■ Exercise aim: Print the data that follows exactly as it stands, from its first line through the line containing "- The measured", and stop there.

■ Data segment:
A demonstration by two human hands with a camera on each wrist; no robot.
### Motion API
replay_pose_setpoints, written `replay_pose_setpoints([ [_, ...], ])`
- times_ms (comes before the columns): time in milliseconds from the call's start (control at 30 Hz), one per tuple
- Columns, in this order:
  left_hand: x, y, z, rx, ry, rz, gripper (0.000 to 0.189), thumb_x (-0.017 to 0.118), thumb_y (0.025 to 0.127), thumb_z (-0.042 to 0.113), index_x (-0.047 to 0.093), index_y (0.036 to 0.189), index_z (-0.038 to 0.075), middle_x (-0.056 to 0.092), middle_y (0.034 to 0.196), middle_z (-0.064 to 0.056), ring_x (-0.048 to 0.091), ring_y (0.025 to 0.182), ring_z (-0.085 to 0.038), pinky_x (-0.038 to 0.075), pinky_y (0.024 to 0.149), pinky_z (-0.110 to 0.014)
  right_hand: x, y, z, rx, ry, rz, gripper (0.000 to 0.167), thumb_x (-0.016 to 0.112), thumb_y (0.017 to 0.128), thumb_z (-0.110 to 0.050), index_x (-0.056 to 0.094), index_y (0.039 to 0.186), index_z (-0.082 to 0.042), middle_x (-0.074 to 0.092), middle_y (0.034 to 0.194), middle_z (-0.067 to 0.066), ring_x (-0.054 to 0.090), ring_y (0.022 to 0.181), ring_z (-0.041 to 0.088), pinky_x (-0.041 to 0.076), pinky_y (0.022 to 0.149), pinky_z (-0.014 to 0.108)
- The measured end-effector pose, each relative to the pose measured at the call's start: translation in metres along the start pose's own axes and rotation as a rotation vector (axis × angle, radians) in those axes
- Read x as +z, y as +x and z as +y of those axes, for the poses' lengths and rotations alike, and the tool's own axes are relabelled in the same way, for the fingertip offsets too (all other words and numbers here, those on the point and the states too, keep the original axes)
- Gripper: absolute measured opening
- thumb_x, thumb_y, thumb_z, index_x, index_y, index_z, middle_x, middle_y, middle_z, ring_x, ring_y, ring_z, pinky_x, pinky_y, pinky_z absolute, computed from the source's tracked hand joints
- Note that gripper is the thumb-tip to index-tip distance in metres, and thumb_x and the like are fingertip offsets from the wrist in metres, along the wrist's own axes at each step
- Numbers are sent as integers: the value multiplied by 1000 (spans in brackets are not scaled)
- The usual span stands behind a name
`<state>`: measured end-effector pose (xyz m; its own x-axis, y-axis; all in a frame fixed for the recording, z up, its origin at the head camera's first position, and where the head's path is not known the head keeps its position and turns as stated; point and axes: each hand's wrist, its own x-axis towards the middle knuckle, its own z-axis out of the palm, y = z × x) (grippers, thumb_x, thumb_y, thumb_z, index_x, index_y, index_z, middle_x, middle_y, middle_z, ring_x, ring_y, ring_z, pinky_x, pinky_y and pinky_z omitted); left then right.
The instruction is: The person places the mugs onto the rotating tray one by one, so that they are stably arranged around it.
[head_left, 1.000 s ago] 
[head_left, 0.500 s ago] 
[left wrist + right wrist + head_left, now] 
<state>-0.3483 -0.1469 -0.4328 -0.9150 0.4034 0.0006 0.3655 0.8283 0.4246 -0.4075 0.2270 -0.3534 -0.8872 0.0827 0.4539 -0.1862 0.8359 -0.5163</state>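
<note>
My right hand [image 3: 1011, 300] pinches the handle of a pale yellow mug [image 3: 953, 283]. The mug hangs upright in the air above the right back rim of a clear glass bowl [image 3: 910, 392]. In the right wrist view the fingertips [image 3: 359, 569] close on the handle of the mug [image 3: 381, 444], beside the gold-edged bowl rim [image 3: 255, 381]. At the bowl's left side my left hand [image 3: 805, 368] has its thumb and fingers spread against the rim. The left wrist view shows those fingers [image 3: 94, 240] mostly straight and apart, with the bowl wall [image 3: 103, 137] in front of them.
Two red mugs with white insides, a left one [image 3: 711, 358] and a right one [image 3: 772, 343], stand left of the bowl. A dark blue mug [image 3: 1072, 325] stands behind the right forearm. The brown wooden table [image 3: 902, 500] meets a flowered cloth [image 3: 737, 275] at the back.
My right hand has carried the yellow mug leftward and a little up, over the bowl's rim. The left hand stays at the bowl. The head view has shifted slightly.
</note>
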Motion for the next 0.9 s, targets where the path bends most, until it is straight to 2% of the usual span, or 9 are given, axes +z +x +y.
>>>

■ Your response:
A demonstration by two human hands with a camera on each wrist; no robot.
### Motion API
replay_pose_setpoints, written `replay_pose_setpoints([ [_, ...], ])`
- times_ms (comes before the columns): time in milliseconds from the call's start (control at 30 Hz), one per tuple
- Columns, in this order:
  left_hand: x, y, z, rx, ry, rz, gripper (0.000 to 0.189), thumb_x (-0.017 to 0.118), thumb_y (0.025 to 0.127), thumb_z (-0.042 to 0.113), index_x (-0.047 to 0.093), index_y (0.036 to 0.189), index_z (-0.038 to 0.075), middle_x (-0.056 to 0.092), middle_y (0.034 to 0.196), middle_z (-0.064 to 0.056), ring_x (-0.048 to 0.091), ring_y (0.025 to 0.182), ring_z (-0.085 to 0.038), pinky_x (-0.038 to 0.075), pinky_y (0.024 to 0.149), pinky_z (-0.110 to 0.014)
  right_hand: x, y, z, rx, ry, rz, gripper (0.000 to 0.167), thumb_x (-0.016 to 0.112), thumb_y (0.017 to 0.128), thumb_z (-0.110 to 0.050), index_x (-0.056 to 0.094), index_y (0.039 to 0.186), index_z (-0.082 to 0.042), middle_x (-0.074 to 0.092), middle_y (0.034 to 0.194), middle_z (-0.067 to 0.066), ring_x (-0.054 to 0.090), ring_y (0.022 to 0.181), ring_z (-0.041 to 0.088), pinky_x (-0.041 to 0.076), pinky_y (0.022 to 0.149), pinky_z (-0.014 to 0.108)
- The measured end-effector pose, each relative to the pose measured at the call's start: translation in metres along the start pose's own axes and rotation as a rotation vector (axis × angle, radians) in those axes

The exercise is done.